Records provided:
┌──

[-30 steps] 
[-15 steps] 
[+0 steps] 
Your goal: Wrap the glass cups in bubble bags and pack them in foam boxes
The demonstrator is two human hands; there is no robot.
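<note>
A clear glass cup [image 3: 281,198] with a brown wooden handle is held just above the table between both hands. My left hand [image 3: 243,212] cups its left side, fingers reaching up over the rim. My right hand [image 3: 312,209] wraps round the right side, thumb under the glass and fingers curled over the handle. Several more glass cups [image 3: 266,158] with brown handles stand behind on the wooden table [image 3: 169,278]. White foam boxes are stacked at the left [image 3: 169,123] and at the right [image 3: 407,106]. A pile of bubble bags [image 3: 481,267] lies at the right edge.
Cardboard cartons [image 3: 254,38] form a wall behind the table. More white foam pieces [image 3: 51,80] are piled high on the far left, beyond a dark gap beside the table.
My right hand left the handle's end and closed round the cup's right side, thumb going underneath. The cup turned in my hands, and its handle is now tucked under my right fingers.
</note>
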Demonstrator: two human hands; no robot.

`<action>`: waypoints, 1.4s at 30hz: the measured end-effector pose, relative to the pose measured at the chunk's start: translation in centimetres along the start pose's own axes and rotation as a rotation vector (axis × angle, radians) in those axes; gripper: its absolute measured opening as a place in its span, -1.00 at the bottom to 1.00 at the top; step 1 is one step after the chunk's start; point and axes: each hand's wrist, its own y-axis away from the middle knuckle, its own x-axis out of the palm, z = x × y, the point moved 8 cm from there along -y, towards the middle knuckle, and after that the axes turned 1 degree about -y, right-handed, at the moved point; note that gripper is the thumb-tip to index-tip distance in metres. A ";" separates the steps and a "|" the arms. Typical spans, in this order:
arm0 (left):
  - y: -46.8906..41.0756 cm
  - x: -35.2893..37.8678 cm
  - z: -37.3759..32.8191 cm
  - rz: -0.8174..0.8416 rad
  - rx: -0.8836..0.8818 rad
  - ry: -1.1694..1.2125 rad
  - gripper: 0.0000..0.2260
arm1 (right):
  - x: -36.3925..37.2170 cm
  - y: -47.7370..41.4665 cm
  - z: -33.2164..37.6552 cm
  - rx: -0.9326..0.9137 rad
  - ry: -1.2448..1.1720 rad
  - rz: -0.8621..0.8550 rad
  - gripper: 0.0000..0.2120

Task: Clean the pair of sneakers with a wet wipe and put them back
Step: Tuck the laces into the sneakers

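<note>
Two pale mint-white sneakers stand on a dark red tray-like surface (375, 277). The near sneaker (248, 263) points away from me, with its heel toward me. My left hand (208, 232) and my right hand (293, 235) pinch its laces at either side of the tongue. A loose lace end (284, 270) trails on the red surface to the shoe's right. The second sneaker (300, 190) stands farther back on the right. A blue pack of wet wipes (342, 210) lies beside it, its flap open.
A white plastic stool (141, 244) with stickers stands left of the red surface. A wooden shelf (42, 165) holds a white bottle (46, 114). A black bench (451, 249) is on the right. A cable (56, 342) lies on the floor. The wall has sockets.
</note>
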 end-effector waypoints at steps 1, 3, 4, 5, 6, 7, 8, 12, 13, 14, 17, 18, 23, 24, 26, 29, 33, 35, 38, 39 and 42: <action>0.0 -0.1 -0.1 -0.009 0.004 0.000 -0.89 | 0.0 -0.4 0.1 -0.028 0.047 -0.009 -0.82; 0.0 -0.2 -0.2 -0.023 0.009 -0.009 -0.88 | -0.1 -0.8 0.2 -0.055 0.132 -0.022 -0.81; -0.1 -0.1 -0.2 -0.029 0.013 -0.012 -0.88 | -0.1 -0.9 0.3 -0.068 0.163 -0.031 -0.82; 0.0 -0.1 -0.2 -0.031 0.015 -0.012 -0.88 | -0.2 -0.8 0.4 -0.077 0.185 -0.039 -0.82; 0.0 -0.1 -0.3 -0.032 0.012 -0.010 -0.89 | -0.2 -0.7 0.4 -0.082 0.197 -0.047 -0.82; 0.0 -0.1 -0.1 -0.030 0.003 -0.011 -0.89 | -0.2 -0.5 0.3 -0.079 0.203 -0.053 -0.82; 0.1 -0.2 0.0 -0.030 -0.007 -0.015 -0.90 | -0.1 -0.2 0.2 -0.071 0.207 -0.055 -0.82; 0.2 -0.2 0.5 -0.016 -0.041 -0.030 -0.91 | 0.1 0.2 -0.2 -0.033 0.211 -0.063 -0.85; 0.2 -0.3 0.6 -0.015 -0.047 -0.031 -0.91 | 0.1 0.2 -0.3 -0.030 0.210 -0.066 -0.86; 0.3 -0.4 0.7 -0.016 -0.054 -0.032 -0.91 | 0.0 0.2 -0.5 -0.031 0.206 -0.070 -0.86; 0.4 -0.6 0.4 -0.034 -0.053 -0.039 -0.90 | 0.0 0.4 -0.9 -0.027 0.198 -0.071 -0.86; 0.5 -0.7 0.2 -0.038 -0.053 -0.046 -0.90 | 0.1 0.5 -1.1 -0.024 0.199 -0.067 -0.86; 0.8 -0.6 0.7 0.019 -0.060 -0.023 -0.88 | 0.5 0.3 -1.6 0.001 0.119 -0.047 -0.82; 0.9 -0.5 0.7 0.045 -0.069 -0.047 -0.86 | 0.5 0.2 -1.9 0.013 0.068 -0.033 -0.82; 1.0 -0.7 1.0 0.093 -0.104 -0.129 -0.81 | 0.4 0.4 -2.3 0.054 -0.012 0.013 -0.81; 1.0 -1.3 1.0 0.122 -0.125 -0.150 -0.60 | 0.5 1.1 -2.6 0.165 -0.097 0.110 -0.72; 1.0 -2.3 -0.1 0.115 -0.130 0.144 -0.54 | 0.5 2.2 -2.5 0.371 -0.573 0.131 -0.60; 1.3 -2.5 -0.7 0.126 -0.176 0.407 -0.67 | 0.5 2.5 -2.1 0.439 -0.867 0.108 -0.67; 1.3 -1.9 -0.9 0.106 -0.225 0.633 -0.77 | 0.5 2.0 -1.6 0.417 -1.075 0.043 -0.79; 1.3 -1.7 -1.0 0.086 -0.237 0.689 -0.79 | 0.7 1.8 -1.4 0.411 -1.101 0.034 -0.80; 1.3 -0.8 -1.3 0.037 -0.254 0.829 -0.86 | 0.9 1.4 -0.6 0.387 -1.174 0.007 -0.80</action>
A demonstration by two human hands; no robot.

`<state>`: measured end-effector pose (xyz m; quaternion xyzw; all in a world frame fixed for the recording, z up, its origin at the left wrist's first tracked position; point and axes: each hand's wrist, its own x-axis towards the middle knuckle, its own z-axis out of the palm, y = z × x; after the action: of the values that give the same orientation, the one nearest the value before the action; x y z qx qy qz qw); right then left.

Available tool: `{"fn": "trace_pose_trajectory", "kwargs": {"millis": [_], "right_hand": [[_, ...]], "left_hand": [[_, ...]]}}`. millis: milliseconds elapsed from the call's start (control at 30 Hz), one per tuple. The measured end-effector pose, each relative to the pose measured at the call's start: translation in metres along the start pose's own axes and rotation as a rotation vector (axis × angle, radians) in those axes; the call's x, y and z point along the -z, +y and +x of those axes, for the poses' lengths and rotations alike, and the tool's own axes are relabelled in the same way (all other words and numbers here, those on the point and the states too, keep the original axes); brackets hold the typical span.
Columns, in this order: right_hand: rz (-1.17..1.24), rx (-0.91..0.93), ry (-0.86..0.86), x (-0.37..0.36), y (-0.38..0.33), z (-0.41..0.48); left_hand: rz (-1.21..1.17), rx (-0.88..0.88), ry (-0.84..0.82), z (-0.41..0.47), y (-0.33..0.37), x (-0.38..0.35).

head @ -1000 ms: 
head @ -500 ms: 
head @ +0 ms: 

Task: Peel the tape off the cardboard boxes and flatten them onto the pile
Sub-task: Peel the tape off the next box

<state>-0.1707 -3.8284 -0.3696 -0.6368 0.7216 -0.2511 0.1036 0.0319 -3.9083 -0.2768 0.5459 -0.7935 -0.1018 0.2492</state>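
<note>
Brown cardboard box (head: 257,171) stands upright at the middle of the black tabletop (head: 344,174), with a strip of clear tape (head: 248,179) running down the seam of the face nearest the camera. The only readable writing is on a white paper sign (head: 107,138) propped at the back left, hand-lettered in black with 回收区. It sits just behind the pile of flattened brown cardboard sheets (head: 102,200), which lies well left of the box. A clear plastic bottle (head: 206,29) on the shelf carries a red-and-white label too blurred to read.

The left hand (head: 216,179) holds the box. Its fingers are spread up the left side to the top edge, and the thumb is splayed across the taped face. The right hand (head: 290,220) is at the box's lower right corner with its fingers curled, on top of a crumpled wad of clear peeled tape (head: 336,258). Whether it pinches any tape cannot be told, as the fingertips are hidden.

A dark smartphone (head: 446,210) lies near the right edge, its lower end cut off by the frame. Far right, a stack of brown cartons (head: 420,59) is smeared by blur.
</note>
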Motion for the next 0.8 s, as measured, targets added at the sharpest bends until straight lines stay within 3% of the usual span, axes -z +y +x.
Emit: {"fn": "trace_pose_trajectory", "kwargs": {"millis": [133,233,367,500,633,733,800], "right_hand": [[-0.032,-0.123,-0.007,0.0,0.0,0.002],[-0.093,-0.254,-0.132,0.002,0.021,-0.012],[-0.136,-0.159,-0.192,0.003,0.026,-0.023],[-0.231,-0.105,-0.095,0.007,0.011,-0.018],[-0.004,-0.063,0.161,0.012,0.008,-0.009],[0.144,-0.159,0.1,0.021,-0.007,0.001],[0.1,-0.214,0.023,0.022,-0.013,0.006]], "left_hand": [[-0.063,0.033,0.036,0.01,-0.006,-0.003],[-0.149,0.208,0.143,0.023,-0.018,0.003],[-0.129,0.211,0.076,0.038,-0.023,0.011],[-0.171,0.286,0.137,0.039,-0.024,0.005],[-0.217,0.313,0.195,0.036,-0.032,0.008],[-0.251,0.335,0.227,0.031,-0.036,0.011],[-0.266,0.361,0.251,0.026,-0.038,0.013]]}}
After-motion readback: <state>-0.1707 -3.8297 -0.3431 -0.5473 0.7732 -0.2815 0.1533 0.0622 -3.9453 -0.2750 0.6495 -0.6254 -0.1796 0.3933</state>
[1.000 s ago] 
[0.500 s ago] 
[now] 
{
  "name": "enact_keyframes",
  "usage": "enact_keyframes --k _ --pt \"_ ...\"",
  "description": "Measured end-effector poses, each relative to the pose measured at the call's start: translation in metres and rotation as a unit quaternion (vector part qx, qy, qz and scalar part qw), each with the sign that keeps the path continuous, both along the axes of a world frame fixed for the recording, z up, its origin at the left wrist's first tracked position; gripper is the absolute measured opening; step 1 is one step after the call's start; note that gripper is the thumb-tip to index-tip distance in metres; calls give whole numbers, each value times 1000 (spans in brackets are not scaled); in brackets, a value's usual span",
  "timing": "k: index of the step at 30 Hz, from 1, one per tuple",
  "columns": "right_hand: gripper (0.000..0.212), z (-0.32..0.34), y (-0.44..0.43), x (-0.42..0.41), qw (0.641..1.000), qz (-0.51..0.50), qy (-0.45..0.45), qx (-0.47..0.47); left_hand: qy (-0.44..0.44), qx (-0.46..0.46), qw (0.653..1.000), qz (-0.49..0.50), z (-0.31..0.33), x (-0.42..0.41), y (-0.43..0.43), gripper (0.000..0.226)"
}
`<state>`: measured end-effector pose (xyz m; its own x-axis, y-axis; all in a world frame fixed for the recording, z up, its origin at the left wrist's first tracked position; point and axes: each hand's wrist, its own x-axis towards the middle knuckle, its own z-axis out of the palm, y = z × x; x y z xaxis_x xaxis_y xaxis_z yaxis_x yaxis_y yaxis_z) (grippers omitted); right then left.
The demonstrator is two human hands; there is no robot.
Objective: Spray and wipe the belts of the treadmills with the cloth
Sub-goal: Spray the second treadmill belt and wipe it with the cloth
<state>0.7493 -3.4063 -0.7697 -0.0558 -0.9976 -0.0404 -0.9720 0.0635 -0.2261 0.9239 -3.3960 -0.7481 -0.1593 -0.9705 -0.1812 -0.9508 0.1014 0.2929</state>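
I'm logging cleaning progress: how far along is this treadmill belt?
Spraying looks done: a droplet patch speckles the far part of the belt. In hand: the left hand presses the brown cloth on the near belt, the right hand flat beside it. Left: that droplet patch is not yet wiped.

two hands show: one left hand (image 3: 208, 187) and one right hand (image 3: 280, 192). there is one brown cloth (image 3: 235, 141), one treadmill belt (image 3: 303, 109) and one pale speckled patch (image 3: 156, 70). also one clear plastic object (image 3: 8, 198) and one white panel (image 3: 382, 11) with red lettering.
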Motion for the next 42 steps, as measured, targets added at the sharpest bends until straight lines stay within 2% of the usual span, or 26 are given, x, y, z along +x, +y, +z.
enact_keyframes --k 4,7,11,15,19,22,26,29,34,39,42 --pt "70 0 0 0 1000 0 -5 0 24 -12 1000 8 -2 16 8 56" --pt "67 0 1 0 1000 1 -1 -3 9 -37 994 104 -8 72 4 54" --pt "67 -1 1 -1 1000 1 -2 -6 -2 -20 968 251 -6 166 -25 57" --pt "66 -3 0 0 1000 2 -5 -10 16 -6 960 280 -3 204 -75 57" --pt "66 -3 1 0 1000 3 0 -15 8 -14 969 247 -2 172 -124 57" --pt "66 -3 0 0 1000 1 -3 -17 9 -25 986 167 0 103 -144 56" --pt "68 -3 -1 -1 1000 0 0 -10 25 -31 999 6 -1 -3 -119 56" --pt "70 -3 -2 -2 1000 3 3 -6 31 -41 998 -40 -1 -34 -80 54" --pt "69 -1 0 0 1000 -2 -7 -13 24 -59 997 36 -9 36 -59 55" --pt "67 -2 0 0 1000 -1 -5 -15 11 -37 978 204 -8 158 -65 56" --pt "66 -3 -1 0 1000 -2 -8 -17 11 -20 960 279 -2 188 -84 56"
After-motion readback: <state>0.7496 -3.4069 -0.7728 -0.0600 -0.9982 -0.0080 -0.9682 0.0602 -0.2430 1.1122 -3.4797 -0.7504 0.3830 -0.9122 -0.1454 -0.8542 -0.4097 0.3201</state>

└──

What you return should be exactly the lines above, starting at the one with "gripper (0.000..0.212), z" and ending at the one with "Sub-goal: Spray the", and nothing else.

  "columns": "right_hand: gripper (0.000..0.212), z (-0.32..0.34), y (-0.44..0.43), x (-0.42..0.41), qw (0.641..1.000), qz (-0.51..0.50), qy (-0.45..0.45), qx (-0.47..0.47); left_hand: qy (-0.44..0.44), qx (-0.46..0.46), qw (0.653..1.000), qz (-0.49..0.50), z (-0.31..0.33), x (-0.42..0.41), y (-0.43..0.43), gripper (0.000..0.226)"
}
`<state>`: measured end-effector pose (xyz m; its own x-axis, y-axis; all in a world frame fixed for the recording, z up, its origin at the left wrist's first tracked position; point and axes: each hand's wrist, its own x-axis towards the middle knuckle, its own z-axis out of the palm, y = z × x; x y z xaxis_x xaxis_y xaxis_z yaxis_x yaxis_y yaxis_z) (grippers omitted); right then left.
The demonstrator is two human hands; there is no robot.
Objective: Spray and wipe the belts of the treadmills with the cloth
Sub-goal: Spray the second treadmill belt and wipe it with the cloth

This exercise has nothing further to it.